Hrm? I use digital 80watt soldering station (which is only important to say I can turn up the heat by each degree as I feel fit)

I was taught this method by a very very popular CPF builder/seller. I've used it for singles, doubles, and triples. With a 20mm triple star, temp rises and the flux above my iron is activated (begins vapourizing), the heat spreads remarkably evenly and I only need shift the iron a little bringing the tip under each emitter for the flux to activate the solder to liquify and the emiter to be sucked down into place. I let it sit a second or to while looking that all seems are flush before adjusting the tip slightly to center it under the next emitter. Less then a minute (40s? in truth I haven't timed it) from room temp start to heating to triple finished.


----------



## kuksul08 (Feb 2, 2010)

Hmm, a lot to take in...


Who knows what the black surface is in the first picture?


----------



## mudman cj (Feb 2, 2010)

J_C said:


> The LED will center itself, the solder pulls it into position. The issue with what you describe is no matter what control you have of the heating surface temperature, this will result in variable temperature of the solder depending on what you are reflowing. I suppose you could use an infrared thermometer to determine that, but it starts getting more and more elaborate and complex than necessary to just do an LED or two.



I have had XP-E packages self-align very well, but the heavier MC-E does not move as freely. Hey, I'm not saying dropping the LED onto the MCPCB won't work or can't be done; I just want the OP to be aware of their options. Again I have to side with Linger in having difficulty understanding your point about controlling the temperature of the solder. Either method under discussion would have the same solder melting temperature. The difference is that the method I described adds a second, lower temperature surface for preheating the emitter as shown in the graph that is posted above.


----------



## bshanahan14rulz (Feb 2, 2010)

mudman cj said:


> The difference is that the method I described adds a second, lower temperature surface for preheating the emitter as shown in the graph that is posted above.



Ah, I misunderstood you I think. Yes, it is always best to follow the manufacturer's suggested soldering times.


----------



## kuksul08 (Feb 16, 2010)

*UPDATE:*

I followed your guys' instructions and attempted to reflow solder the MC-E for the first time just now. I will try to list exactly my steps so someone can follow them in the future.

1. First I bought the bare LED emitter, star boards, and solder paste.

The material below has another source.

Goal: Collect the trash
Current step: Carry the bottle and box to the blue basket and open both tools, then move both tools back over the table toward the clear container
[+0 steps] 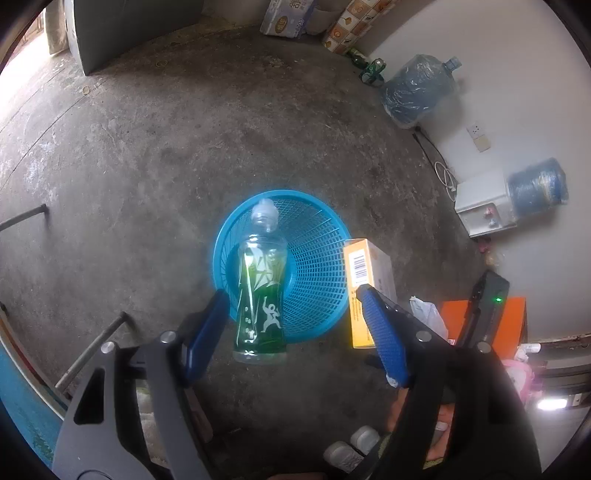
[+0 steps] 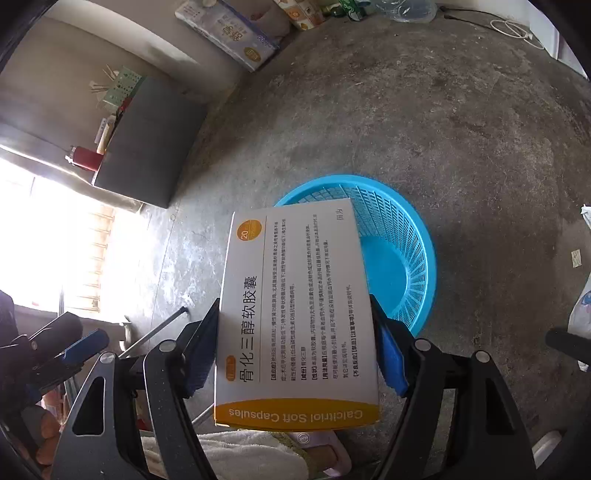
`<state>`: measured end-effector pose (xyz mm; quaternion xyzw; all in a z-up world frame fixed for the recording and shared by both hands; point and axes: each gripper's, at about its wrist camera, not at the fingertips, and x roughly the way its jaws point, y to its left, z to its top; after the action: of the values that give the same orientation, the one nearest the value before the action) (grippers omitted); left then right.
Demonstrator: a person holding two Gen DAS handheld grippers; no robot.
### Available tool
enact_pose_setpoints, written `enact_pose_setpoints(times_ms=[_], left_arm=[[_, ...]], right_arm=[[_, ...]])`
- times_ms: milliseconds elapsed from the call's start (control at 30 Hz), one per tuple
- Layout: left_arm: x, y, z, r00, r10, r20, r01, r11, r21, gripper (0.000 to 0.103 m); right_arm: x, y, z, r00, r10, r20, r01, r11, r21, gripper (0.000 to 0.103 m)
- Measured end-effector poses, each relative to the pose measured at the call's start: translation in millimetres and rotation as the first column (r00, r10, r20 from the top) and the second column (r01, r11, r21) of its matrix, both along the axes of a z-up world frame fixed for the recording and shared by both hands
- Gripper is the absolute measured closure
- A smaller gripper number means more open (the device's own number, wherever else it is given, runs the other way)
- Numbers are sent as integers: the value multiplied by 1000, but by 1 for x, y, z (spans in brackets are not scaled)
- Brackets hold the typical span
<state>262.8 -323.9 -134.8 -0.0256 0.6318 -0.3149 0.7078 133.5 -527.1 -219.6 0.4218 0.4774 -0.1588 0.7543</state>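
Observation:
A blue mesh basket [image 1: 317,266] stands on the concrete floor; it also shows in the right wrist view [image 2: 399,251]. A clear bottle with a green label [image 1: 262,291] hangs in the air above the basket's near rim, free of my open left gripper [image 1: 291,299], whose blue pads [image 1: 384,336] stand wide on either side of it. My right gripper [image 2: 295,306] is shut on a white and yellow medicine box [image 2: 295,310], held over the basket's left side. The box shows in the left wrist view [image 1: 364,288] too.
Two wrapped water jugs [image 1: 417,88] and a white dispenser [image 1: 484,210] stand by the wall at right. An orange box [image 1: 513,317] and crumpled paper [image 1: 428,314] lie near the right. A grey cabinet [image 2: 147,140] and tissue packs [image 2: 229,33] stand at the back. Metal chair legs [image 1: 92,347] are at left.

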Motion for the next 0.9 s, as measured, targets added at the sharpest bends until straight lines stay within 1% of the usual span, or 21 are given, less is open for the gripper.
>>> enact_pose_setpoints(times_ms=[100, 133, 167, 233, 267, 333, 400, 600, 733, 867, 900], left_arm=[[-2, 18, 6, 1000, 7, 24, -7, 1000, -1, 33], [-5, 22, 9, 999, -13, 39, 14, 1000, -25, 35], [-9, 23, 14, 997, -32, 66, 34, 999, -28, 35], [-19, 28, 28, 991, -44, 128, 46, 999, -11, 35], [-24, 31, 33, 990, -44, 133, 47, 999, -15, 34], [-30, 37, 42, 992, -43, 119, 48, 998, -39, 34], [-36, 42, 52, 990, -51, 131, 58, 997, -57, 34], [-58, 53, 89, 976, -81, 204, 102, 990, -95, 34], [-75, 65, 115, 961, -84, 265, 121, 985, -125, 33], [-96, 83, 138, 944, -78, 319, 135, 978, -159, 27], [-102, 88, 144, 940, -74, 334, 136, 977, -166, 26]], right_arm=[[7, -1, -17, 999, 9, -30, -9, 1000, -15, 28], [9, -1, -23, 999, 14, -42, -15, 1000, -20, 27], [10, -1, -27, 998, 20, -52, -21, 999, -25, 27], [10, -1, -35, 997, 27, -72, -29, 999, -33, 27], [10, -1, -38, 997, 22, -78, -25, 999, -35, 27], [5, -2, -40, 997, 8, -76, -10, 1000, -29, 27], [-2, -2, -35, 998, 1, -58, -3, 999, -33, 27], [-31, 10, 4, 1000, 27, 9, -26, 995, -96, 27], [-56, 21, 41, 997, 44, 63, -36, 990, -137, 27], [-79, 39, 80, 990, 64, 122, -41, 981, -189, 27], [-83, 46, 90, 988, 71, 135, -42, 978, -206, 24]])
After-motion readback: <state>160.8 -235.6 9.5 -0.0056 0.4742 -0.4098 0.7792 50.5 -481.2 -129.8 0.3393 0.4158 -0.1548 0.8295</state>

I used:
-MC-E M bin from digikey, http://search.digikey.com/scripts/DkSearch/dksus.dll?Detail&name=MCE4WT-A2-0000-000M01CT-ND
-individual star boards from DX, http://www.dealextreme.com/details.dx/sku.16545
-Mechanic solder paste from DX, http://www.dealextreme.com/details.dx/sku.7952

2. Then I waited a long time 

3. I used a small straight-slot screwdriver to carefully spread the solder paste onto all the pads like this. I tried to keep it on the designated pad (not touching eachother) and a relatively thin layer. I also applied a very very thin layer to the bottom of the emitter thermal pad to ensure it adheres properly.






4. Then I carefully placed the emitter on the board and pressed down gently, so the paste squeezed out a little bit, making sure the chamfer on the LED was facing the positive terminals.

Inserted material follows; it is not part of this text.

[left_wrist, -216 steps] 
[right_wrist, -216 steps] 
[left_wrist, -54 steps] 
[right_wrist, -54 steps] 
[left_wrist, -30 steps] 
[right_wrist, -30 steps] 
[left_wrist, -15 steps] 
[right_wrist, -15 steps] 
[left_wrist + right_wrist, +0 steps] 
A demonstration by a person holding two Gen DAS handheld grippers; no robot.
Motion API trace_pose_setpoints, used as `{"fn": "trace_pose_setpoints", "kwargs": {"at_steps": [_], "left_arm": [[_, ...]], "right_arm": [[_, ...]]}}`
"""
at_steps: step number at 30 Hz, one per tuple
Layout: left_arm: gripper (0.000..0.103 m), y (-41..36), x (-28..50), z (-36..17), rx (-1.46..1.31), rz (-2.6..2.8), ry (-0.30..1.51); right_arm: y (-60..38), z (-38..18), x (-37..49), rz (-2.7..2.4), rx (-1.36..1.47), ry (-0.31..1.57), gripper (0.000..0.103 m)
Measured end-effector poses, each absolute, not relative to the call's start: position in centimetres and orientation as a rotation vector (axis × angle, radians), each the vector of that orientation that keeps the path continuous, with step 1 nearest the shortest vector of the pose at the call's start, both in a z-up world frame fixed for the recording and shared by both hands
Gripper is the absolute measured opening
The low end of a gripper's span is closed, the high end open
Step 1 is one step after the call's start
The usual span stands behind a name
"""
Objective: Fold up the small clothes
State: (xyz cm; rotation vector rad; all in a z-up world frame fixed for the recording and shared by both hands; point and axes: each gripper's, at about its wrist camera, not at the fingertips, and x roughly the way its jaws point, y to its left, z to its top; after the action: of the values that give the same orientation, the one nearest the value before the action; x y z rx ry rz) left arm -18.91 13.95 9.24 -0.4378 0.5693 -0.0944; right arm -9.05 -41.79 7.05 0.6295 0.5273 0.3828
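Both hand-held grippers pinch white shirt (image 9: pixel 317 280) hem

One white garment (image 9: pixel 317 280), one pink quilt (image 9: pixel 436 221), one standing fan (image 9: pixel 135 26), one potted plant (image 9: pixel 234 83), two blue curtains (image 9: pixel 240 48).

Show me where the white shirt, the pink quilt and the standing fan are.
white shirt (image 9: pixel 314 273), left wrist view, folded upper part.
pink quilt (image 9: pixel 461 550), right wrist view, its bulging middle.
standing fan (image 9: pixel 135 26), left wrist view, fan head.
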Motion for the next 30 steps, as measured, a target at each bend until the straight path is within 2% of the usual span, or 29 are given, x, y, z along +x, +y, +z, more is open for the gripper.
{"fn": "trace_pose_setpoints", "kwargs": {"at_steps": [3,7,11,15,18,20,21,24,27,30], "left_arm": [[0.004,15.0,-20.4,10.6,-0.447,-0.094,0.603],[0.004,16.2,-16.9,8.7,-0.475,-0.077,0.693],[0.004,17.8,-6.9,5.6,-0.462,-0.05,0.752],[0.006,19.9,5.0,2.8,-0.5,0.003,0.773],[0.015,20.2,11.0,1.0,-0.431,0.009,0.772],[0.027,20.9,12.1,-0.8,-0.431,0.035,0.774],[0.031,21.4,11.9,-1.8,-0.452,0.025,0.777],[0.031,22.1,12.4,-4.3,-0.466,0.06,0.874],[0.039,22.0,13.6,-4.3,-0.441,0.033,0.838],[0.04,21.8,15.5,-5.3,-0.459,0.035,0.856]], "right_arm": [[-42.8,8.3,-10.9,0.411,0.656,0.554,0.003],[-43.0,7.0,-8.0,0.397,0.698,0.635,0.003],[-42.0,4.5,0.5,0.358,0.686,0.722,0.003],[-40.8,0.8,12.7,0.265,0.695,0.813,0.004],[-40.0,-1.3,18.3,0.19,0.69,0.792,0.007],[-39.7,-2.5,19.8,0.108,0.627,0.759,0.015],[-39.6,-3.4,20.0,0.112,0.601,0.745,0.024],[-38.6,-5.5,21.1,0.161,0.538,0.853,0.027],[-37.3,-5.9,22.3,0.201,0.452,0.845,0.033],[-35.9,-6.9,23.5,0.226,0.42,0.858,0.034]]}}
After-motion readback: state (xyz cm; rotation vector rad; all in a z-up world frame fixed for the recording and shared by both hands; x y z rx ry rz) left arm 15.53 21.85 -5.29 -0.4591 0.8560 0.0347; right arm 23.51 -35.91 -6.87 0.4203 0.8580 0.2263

5. I prepared this piece of aluminum with thermal paste on it, so I could place the emitter/board on it to cool quickly after the heating process





6. I used a little piece of 1/16" aluminum atop my space shuttle tile (insulating material) and touched my soldering iron to it. There is some solder in between to help conduct the heat.





7. I placed the board on and watched carefully. After about 15 seconds, the paste started moving, then suddenly it all liquified. The emitter was sucked down onto the board and centered itself perfectly. Excess solder from underneath flowed out of the side and formed balls. I removed the soldering iron, and moved the emitter/board to the heatsink and began blowing on it to cool it down.

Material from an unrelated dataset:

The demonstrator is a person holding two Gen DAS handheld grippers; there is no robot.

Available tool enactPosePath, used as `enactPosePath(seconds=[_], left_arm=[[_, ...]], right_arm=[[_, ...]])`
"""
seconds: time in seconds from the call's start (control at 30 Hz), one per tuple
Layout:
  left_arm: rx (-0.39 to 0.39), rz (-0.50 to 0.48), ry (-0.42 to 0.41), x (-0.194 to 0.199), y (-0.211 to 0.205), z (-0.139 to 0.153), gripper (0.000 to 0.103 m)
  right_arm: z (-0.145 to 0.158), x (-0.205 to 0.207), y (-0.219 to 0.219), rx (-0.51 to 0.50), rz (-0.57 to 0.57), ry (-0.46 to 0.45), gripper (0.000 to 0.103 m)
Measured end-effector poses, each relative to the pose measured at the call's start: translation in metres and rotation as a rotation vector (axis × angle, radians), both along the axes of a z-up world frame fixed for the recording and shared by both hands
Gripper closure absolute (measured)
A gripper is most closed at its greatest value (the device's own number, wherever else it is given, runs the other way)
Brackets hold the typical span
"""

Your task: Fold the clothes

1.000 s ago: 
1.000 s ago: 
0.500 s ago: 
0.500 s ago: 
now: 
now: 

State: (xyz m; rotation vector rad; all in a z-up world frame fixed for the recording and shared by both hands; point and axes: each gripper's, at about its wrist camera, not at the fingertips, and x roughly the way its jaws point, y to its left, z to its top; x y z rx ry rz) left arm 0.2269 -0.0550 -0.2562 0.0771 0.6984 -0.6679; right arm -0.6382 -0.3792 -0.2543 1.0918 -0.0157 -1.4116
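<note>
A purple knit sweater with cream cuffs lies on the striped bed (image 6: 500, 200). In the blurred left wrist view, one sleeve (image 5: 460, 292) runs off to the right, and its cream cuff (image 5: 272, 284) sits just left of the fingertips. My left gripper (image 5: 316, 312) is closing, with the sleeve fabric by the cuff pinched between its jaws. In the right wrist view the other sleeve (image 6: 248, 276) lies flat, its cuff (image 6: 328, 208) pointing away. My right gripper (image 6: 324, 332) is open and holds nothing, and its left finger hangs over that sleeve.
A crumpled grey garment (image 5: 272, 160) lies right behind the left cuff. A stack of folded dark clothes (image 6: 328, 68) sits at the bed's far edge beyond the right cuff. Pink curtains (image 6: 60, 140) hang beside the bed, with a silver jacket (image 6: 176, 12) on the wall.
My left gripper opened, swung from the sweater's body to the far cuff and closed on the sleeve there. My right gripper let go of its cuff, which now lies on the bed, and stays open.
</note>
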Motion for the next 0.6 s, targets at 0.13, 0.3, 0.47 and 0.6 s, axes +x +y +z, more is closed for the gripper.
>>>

8. That was that. It looks really good, and all the connections are solid. The little balls of solder were removed easily.











I hope this helps someone!! Thanks for the help so I could do it!


----------



## J_C (Feb 17, 2010)

Good to see it turned out well, it looks good.

One caution though, be careful moving the assembly to the heatsink, be sure the solder has solidified before doing so as movement can upset the alignment and (especially if the solder is non-eutectic) cause fractured solder joints if it is still in a molten state when being moved manually.

I've even had Cree XR-E LEDs that became intermittent on the LED die-module (factory integrated PCB baseplate) from an intermittent joint, but I wasn't following best practices at the time, had been soldering a wire to that PCB baseplate itself instead of using a star and had to go back and reflow one side again to restore the factory solder connection.


----------



## kuksul08 (Feb 17, 2010)

J_C said:


> Good to see it turned out well, it looks good.
> 
> One caution though, be careful moving the assembly to the heatsink, be sure the solder has solidified before doing so as movement can upset the alignment and (especially if the solder is non-eutectic) cause fractured solder joints if it is still in a molten state when being moved manually.
> 
> I've even had Cree XR-E LEDs that became intermittent on the LED die-module (factory integrated PCB baseplate) from an intermittent joint, but I wasn't following best practices at the time, had been soldering a wire to that PCB baseplate itself instead of using a star and had to go back and reflow one side again to restore the factory solder connection.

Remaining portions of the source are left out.